Yahweh waved good-bye to his beloved Christians as they exited the church. "Bye! See you next week! Remember kids, stay in school, don't do drugs, don't party, stay away from Satan's influence," he said.
Satan entered the church.
"How did you get in here?" Yahweh asked.
"I've been sober for three weeks. I've stopped partying, I've stayed away from drugs and alcohol, I'm following all your rules. I'm a changed man. I'm ready to repair our relationship," Satan said.
"Go away."
"C'mon baby you know you love me."
"Don't call me baby. You and I are over, for real this time."
"Give me another chance. I promise I'll make things right this time."
"You promise?"
They kiss and make up.
"And then three days later he goes right back to partying and alcohol all over again!" Yahwah said furiously. "It's been like this for ten thousand years! He always says he'll change his ways, but he never does!"
"I think I'm starting to see a pattern here. When you and Satan break up, you can't stop thinking about him. You retreat to your Christian churches, far away from Satan, preaching about how drugs and alcohol are sinful. The more you are away from him, the more restrictive your rules get.

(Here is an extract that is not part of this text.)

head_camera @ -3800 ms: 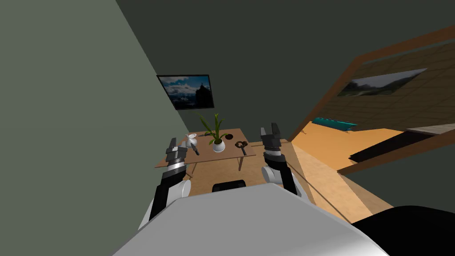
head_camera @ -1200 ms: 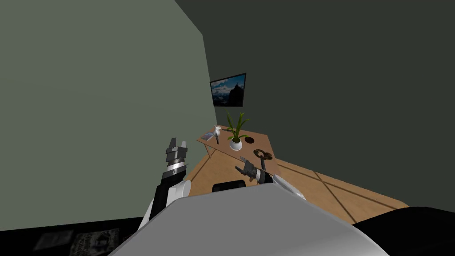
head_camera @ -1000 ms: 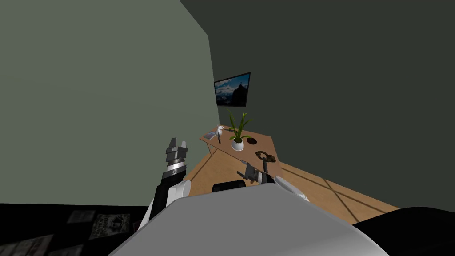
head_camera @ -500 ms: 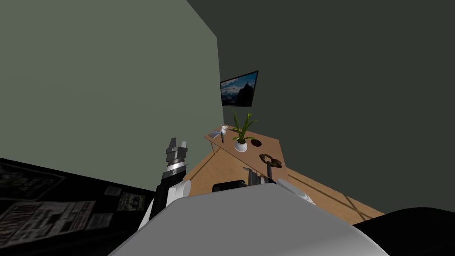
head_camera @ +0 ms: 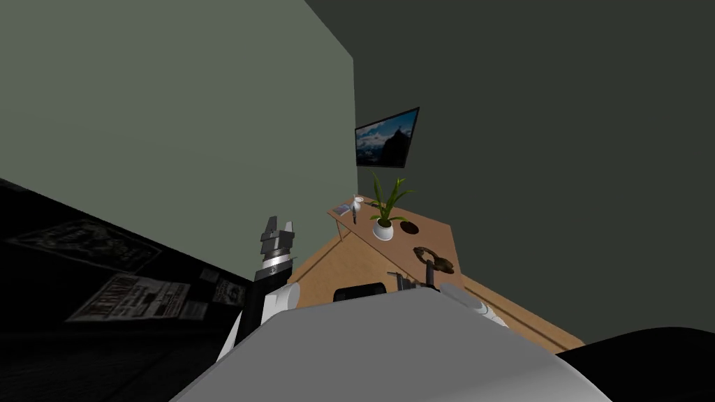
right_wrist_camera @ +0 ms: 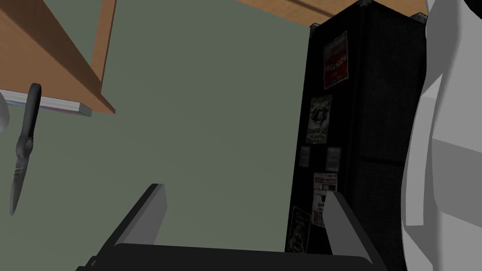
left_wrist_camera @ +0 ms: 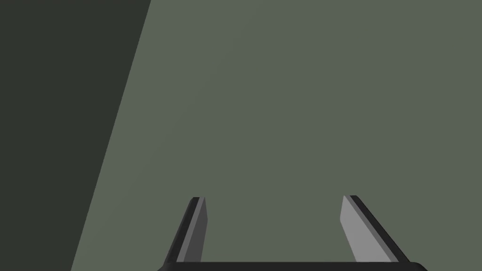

You start to ban parties and dancing altogether, as well as most types of music," I said. "There's a reason why you only have sex with women for the purpose of procreation, and why you can't satisfy me sexually. It's because you're gay. I'm not your preference. When you have sex with Satan, it's different, isn't it? You enjoy it. Only when you have gay sex is it recreational. You don't actually hate homosexuality; you just hate your relationship with Satan. When you're away from him, you accidentally start taking your anger out on gay people because you miss him. You start banning anything that reminds you of Satan, things like recreational sex, homosexuality, and divorce. And you become sexually repressed too. That's why your priests take sexual advantage of children."
Yahweh didn't respond.
"I think Satan misses you too every time you two get a divorce. Look at all the men who are obsessed with partying, drugs, alcohol, sex and women. Satan is bisexual. When he's away from you, he uses women as a substitute for you, but it's never satisfying enough for him."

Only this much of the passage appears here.